- [Data supplied]:
***

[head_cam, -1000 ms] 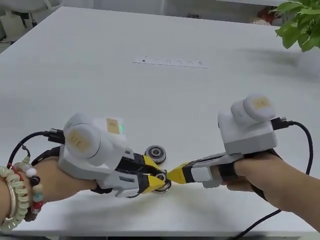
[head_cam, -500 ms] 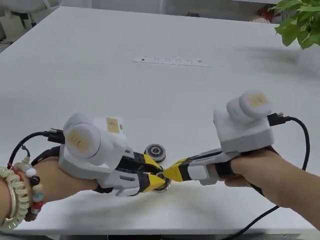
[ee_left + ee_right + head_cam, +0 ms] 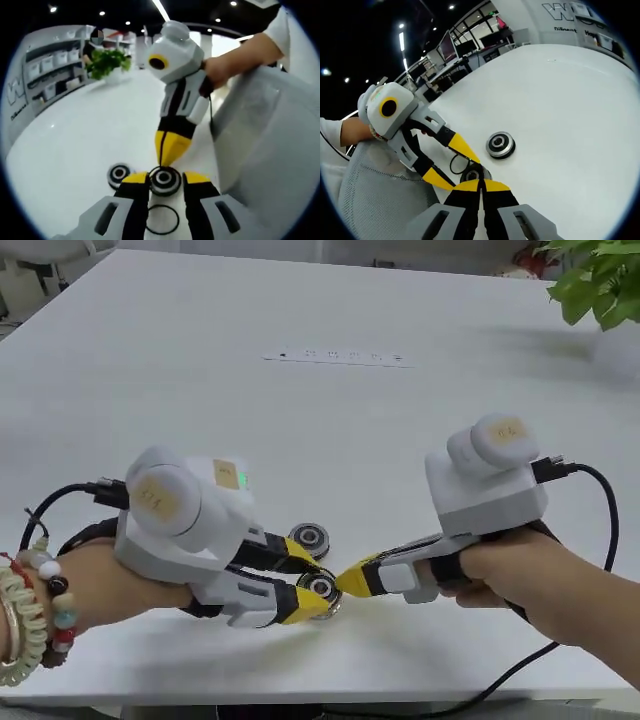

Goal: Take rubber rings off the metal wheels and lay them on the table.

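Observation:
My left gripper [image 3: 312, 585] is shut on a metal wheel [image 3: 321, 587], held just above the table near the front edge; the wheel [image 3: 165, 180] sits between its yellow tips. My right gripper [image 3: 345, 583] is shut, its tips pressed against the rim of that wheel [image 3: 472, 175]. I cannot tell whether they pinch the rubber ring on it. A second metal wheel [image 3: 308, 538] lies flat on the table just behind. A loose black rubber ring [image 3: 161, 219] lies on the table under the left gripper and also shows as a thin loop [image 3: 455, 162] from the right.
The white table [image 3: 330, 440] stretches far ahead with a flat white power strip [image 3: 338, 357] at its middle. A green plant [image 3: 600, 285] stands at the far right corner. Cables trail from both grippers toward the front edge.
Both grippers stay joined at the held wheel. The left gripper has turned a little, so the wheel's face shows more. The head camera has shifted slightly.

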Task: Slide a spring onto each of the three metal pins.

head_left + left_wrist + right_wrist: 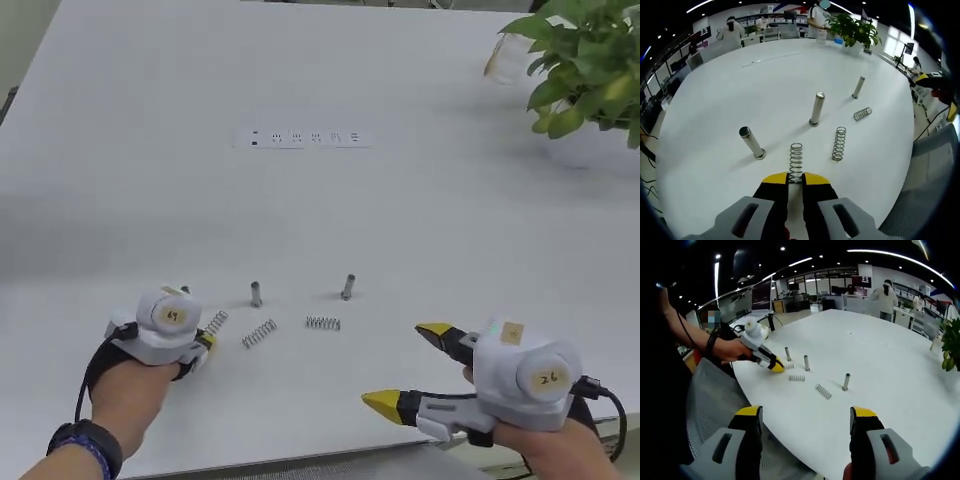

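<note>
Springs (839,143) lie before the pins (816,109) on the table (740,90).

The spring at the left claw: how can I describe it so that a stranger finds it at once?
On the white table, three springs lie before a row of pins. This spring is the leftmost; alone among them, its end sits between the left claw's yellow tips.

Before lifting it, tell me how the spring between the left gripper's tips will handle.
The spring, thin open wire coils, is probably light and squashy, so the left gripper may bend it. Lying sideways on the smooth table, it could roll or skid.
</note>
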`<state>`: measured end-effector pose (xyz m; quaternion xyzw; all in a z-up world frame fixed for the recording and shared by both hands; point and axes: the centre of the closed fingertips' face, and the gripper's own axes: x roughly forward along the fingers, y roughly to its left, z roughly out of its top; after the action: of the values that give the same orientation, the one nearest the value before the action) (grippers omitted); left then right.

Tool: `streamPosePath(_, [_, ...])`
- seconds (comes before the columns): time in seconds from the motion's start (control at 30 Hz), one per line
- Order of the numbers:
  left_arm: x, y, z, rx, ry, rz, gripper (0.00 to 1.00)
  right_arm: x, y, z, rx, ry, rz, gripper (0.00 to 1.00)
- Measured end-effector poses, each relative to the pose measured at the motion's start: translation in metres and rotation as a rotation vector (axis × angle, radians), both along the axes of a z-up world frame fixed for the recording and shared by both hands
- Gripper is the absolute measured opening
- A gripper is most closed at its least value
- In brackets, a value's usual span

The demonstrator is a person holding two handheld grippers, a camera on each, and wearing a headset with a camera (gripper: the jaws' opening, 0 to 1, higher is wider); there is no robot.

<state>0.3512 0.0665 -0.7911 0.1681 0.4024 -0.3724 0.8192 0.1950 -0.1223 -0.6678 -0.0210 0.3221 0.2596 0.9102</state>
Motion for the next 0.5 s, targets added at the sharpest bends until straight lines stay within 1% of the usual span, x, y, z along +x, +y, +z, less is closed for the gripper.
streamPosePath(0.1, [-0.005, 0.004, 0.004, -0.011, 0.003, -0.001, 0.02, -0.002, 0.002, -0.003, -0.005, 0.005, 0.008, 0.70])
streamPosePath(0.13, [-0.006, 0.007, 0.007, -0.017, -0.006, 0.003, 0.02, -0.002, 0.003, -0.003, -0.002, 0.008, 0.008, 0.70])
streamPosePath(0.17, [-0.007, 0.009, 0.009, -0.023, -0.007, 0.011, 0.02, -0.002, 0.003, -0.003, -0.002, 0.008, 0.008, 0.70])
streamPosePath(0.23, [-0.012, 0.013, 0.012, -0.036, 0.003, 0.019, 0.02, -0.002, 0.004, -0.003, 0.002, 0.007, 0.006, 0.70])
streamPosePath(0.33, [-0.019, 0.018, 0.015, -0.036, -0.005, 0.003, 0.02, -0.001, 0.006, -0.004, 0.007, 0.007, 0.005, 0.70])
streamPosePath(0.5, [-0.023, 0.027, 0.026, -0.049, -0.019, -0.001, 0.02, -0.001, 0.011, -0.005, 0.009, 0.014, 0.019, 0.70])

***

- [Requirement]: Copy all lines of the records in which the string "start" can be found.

- [Exercise result]:
- seconds (comes before the columns): time in seconds from the motion's start (control at 30 Hz), one per line
- Measured end-effector poses, each relative to the pose measured at the motion's start: translation in metres and rotation as a rotation vector (axis × angle, radians), both along the axes of a z-up world frame fixed for the recording and shared by both hands

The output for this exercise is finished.